Data dari Badan Pengawas Pemilu (Bawaslu) Kalimantan Timur mengungkap bahwa pada tahapan Pilkada serentak 2024, terdapat 43 laporan dugaan pelanggaran yang sebagian besar berkaitan dengan ketidaknetralan ASN. Ketua Bawaslu, Hari Darmanto, menyatakan bahwa isu dominan dalam laporan tersebut adalah netralitas ASN.
Fakta ini menegaskan bahwa pelanggaran dalam kontestasi politik lokal benar-benar terjadi dan bukan sekadar isu teknis. Di sinilah seharusnya DPRD mengambil peran strategis sebagai pengawas sekaligus penyampai suara rakyat.
Namun, kenyataan di lapangan seringkali memperlihatkan sisi lain. Beberapa anggota DPRD memilih diam dalam menghadapi isu-isu kritis Pilkada, entah karena tekanan politik, loyalitas kelompok, atau bahkan ketidaktertarikan.
Padahal, sikap pasif ini membuka ruang selebar-lebarnya bagi manipulasi dan ketimpangan dalam proses politik lokal.

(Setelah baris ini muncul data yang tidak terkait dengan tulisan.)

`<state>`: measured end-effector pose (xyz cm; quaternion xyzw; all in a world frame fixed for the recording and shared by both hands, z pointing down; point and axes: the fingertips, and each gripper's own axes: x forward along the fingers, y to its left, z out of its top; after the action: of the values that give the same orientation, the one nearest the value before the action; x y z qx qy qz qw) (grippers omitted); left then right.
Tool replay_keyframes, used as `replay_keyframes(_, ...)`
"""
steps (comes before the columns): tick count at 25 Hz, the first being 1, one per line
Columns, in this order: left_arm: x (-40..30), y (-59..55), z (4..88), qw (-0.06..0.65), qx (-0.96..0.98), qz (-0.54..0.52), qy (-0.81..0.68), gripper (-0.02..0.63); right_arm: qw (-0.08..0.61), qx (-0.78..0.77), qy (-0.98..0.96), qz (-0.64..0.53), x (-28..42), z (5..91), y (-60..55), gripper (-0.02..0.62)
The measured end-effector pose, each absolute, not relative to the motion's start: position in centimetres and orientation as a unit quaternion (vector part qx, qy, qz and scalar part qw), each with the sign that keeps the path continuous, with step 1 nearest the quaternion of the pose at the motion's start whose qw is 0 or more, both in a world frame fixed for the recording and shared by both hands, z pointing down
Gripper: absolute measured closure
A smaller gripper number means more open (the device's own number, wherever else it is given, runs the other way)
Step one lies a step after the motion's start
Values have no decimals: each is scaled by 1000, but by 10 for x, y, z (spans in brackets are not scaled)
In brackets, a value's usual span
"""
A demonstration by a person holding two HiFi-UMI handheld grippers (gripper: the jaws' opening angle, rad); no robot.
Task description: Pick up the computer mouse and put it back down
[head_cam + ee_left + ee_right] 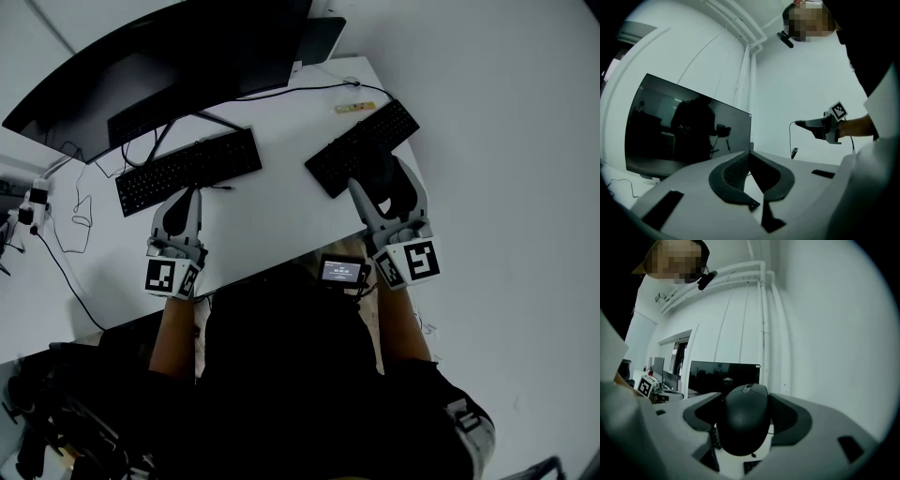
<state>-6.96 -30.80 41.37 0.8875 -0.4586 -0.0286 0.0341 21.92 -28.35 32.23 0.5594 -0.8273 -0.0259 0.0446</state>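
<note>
The black computer mouse (382, 180) (744, 420) sits between the two jaws of my right gripper (378, 174) (745, 427), which is shut on its sides. In the right gripper view it appears to be held a little above the white table (272, 216), over the near edge of the right keyboard (361, 145). My left gripper (191, 192) (750, 154) hovers near the left keyboard (187, 172) with its jaw tips meeting and nothing between them. The left gripper view shows the right gripper far off to the right.
A large dark monitor (169, 56) (689, 131) stands at the back of the table. Cables trail off the table's left side (70, 220). A small yellow strip (354, 108) lies behind the right keyboard. A small screen device (340, 271) hangs at the person's chest.
</note>
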Motion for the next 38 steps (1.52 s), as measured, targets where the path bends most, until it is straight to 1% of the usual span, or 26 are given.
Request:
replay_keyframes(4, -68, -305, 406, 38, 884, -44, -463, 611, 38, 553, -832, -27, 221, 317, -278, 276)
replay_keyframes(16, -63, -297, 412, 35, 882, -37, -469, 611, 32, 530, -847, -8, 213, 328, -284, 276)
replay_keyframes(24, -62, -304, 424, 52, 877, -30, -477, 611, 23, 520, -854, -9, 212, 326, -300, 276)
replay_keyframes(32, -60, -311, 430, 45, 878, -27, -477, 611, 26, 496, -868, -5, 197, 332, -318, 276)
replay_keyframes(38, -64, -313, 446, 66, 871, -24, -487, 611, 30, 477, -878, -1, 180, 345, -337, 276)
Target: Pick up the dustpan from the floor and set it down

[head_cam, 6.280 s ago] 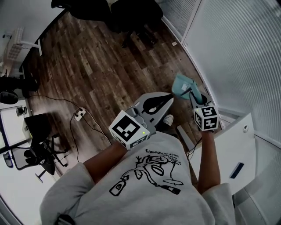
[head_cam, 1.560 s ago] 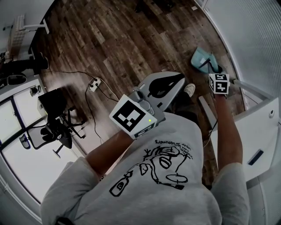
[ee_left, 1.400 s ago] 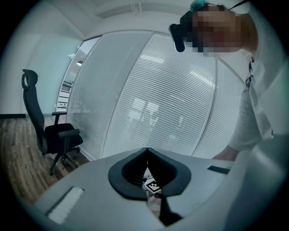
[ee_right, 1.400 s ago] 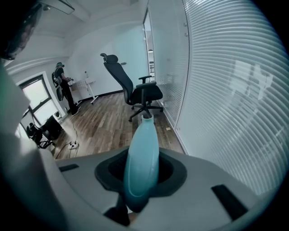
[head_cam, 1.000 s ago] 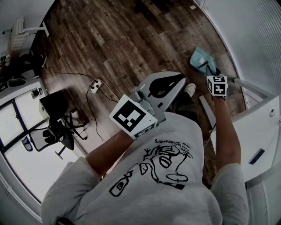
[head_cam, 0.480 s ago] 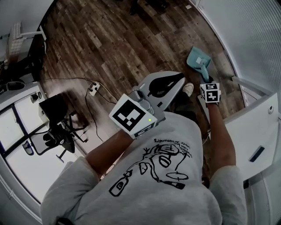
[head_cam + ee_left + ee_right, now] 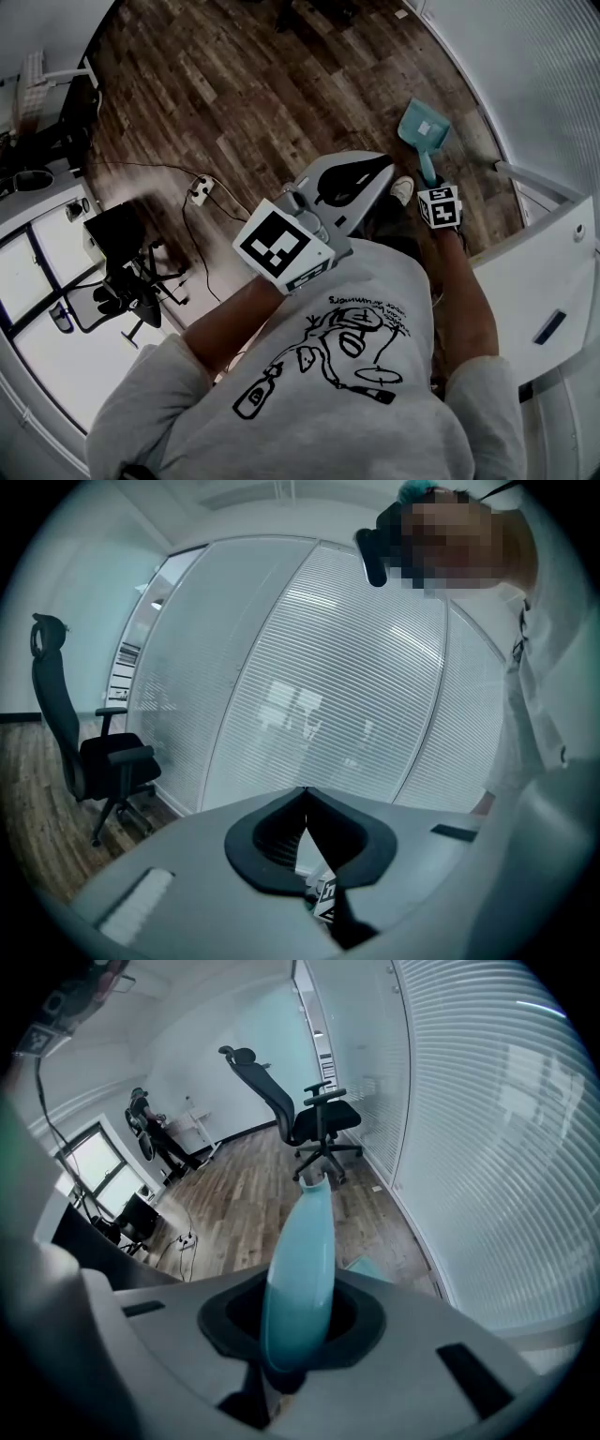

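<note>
Fingers (image 7: 364, 1322) of right gripper (image 7: 432, 190): closing on the teal handle (image 7: 300, 1269), which fills the gap between them; the gripper points steeply down.

Fingers of left gripper (image 7: 306, 797): tips together, nothing between, held level in front of the person's chest, idle.

Wooden floor (image 7: 244, 84): dark planks under everything.

White cabinet (image 7: 539, 272): at the person's right, beside the slatted wall.

Dustpan (image 7: 424, 125): teal, pan end away from the person, low over the floor near the wall. Whether its lip touches the boards cannot be told.

Step, as judged: the grip on the handle is being secured, with set-down pending.

Next move calls for a firm hold, the pan kept level, a flat lowering onto the floor, then release.
</note>
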Motion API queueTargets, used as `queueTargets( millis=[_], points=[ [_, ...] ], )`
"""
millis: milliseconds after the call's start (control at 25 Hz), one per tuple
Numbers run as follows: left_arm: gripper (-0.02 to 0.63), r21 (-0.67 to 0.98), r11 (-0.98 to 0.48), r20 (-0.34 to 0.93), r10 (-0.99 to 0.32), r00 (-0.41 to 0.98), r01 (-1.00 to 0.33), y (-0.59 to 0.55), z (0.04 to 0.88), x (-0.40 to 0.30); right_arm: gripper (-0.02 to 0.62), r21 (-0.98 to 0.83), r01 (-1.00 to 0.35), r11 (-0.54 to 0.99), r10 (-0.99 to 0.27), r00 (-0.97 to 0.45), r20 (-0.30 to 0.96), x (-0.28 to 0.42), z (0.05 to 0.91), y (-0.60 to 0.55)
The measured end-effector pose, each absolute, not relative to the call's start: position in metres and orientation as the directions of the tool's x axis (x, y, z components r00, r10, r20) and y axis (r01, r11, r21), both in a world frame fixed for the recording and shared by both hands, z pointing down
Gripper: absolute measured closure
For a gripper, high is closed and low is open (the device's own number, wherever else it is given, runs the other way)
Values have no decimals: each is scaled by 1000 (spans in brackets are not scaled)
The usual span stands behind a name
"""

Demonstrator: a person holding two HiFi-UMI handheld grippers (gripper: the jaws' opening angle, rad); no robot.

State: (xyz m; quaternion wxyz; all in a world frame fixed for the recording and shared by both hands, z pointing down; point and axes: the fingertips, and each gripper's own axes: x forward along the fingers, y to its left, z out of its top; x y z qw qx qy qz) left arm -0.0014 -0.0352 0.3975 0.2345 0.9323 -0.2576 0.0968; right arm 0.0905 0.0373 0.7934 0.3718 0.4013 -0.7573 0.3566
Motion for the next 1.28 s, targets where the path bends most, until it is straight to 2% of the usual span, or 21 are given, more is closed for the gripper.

Ketika DPRD abai terhadap tanggung jawabnya, masyarakat kehilangan tameng utama mereka dari penyalahgunaan kekuasaan.
Peran DPRD seharusnya tidak hanya muncul dalam forum-forum resmi atau saat pengesahan anggaran. Lembaga ini perlu hadir secara aktif dalam mendidik warga melalui tindakan nyata. Mereka bisa menjadi jembatan informasi politik yang mendorong partisipasi masyarakat secara sehat, serta menjadi contoh dalam berpolitik yang beretika dan penuh integritas. Pendidikan politik tidak hanya tugas institusi pendidikan atau media, tetapi juga tanggung jawab moral para wakil rakyat di parlemen daerah.
Sebagai seorang akademisi di bidang Ilmu Pemerintahan, saya berpandangan bahwa demokrasi lokal yang sehat tidak dapat dibangun di atas pondasi yang rapuh. Kita membutuhkan lembaga-lembaga yang berani bersuara, berdiri di tengah rakyat, dan konsisten dalam menjaga nilai-nilai demokrasi.
Keberadaan DPRD harus lebih dari simbol keterwakilan, melainkan menjadi entitas yang betul-betul berfungsi melayani dan melindungi kepentingan masyarakat.
Pilkada bukan hanya momentum lima tahunan, tetapi sebuah proses berkelanjutan yang memerlukan pengawasan serius dari semua pihak, terutama DPRD.
Jika lembaga legislatif ini mampu menunjukkan sikap tegas, transparan, dan pro-rakyat, maka demokrasi lokal kita tidak hanya hidup di atas kertas, melainkan tumbuh sebagai kesadaran kolektif yang kokoh.
Kita tidak boleh membiarkan Pilkada menjadi ajang formalitas politik yang kosong makna. Demokrasi hanya akan bermakna ketika wakil rakyat benar-benar bekerja untuk rakyat. Oleh karena itu, DPRD harus tampil sebagai pengawal utama Pilkada, bukan sebagai penonton apatis di tengah panggung demokrasi yang sedang dipertaruhkan.